障害者グループホームの開業準備を、ほとんど一人で進めていませんか。
物件やお金のことは相談できても、人を集める話になると、誰に何を聞けばいいのか分からなくなる。求人を出したことも、面接をしたこともない。それでも、開業の申請をする時点で、スタッフの採用は終わっていることが求められます。
この手順書は、その採用だけを、動く順番どおりに並べたものです。いつ求人を出して、どの職種から声をかけて、面接で何を聞くか。迷ったときに開く場所を一つ決めておくための一冊です。
■採用の締切は、開業日ではありません
指定申請には、すでに雇用契約を結んだスタッフ全員分の書類が要ります。資格証の写し、職務経歴書、雇用契約書、勤務体制表。これらは「これから採ります」では受け付けてもらえません。
本申請の締切は、希望する指定日のおよそ2ヶ月前が目安です。指定日が月に1回しかない自治体も多く、締切に間に合わないと開業は次の月に動きます。その1ヶ月も家賃と人件費は出ていきます。
■ご自身にサビ管の資格があっても、集める人は残ります
管理者と世話人は別に必要です。募集を始める時期を、開業日から数えた週で示しました。
・サビ管 開業30週前〜22週前
・管理者 開業22週前〜12週前
・世話人 開業20週前〜12週前
・全職種の雇用契約 開業12週前まで
カレンダーの月で数えるとどうしてもずれるので、週で数える形にしています。
■求人票も面接も、はじめてで大丈夫です
○を埋めるだけで出せる求人票、応募者への連絡文3通、面接の想定質問30問、評価シート。読むだけの本ではなく、そのまま使える紙をつけました。
■面接で聞いてはいけないこと
場をやわらげようとして家族のことを尋ねる。これがいちばん多い入り方です。厚生労働省が示している、就職差別につながるおそれのある14項目を一覧にしたうえで、同じことを確かめられる別の聞き方に置き換えた対応表を6組入れました。
「小さいお子さんはいますか」ではなく「夜間や早朝に勤務できる日はありますか」。確かめたいのは、その人がこの仕事をできるかどうかです。
■2027年4月から、管理者に資格要件が新設される方針です
2026年6月の審議会で了承された方針の段階で、実務経験3年と新しい研修の修了が示されています。誰を管理者に置くかを早めに決めておけるよう、第3章にまとめました。
■収録内容
手順書(全5部20章・A4で50ページ)と帳票9点(Word6点・Excel3点)。
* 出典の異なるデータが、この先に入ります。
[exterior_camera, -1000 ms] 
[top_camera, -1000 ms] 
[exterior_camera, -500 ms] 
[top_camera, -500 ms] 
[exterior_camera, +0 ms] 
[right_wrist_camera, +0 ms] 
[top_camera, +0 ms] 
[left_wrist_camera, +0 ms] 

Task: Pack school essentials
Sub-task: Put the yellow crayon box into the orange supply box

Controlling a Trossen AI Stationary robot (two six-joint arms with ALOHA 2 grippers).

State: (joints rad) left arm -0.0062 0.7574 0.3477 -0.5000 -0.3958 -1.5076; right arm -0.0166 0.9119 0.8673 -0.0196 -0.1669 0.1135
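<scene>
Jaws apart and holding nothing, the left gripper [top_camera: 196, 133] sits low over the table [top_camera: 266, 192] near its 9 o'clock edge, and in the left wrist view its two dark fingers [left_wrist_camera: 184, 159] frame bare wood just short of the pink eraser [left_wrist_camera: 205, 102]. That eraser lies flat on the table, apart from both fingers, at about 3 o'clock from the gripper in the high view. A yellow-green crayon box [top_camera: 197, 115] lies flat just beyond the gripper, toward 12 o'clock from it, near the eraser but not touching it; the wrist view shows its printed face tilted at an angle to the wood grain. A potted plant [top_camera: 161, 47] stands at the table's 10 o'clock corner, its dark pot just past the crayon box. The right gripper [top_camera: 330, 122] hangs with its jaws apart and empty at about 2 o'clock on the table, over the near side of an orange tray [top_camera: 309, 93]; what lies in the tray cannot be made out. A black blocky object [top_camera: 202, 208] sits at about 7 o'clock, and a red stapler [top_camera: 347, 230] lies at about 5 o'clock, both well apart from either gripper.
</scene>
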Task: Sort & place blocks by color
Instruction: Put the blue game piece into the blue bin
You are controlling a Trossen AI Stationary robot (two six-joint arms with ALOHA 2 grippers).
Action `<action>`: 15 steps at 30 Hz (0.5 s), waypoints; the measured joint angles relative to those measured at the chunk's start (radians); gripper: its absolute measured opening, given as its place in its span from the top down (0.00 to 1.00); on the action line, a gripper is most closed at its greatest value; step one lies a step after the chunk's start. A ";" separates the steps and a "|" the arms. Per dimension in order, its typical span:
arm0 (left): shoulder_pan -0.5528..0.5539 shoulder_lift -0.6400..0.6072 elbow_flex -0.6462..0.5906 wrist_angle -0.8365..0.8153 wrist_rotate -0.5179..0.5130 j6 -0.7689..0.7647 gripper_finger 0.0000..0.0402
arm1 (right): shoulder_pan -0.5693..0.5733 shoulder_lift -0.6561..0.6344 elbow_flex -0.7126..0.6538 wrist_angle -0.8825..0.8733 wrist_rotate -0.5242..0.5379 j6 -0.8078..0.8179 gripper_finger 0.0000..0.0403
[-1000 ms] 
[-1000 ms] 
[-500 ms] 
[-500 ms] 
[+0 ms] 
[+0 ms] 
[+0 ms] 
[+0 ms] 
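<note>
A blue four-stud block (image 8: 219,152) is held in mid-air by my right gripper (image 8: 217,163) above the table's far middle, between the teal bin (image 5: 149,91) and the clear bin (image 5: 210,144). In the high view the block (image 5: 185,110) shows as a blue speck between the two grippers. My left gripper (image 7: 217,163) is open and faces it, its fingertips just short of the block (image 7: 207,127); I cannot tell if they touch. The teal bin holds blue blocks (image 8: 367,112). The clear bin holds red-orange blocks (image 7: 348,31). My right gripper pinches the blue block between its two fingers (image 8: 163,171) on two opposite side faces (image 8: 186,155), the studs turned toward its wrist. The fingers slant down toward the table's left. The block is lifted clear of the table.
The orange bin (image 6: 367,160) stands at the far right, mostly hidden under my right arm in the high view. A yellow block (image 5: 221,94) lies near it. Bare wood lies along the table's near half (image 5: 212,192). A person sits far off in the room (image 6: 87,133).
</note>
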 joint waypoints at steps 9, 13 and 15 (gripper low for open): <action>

01募集要項3職種/02応募者管理表/03応募者への連絡文例集/04面接想定質問集30問/05面接評価シート/06内定・不採用通知文例集/07業務分担マトリクス/08業務内容説明資料3職種/09キックオフ次第と実施記録
■入っていないもの
指定申請の手続きそのもの、賃金の設計、配置基準の判定と常勤換算、事前質問シートのフォーム実物、事故のときの対応や研修の様式、自治体ごとの独自様式。この商品は指定申請を通すためのものではありません。
ダウンロード形式の商品です。ご購入後、Word6点とExcel3点をまとめたzipファイルをお送りします。編集にはWordとExcelが必要です。
対象は障害福祉サービス(共同生活援助)です。介護保険の事業所向けではありません。
帳票の賃金の額と時刻の欄は空欄にしてあります。金額の決め方は本書の範囲外であり、時間帯は利用者の方の生活と通所先で変わるためです。ご自分の事業所の内容を書き入れてお使いください。
申請の締切や事前協議の要否は自治体で異なります。実際の日程は所管の窓口でご確認ください。2027年4月からの管理者の資格要件は、審議会で了承された方針の段階です。
この商品に、申請の代行や個別のご相談への回答は含みません。内容についてのご質問は、ご購入前にメッセージでお寄せください。
制度は改正されます。本書は購入時点の内容としてお読みください。改訂版をお送りする形はとっていません。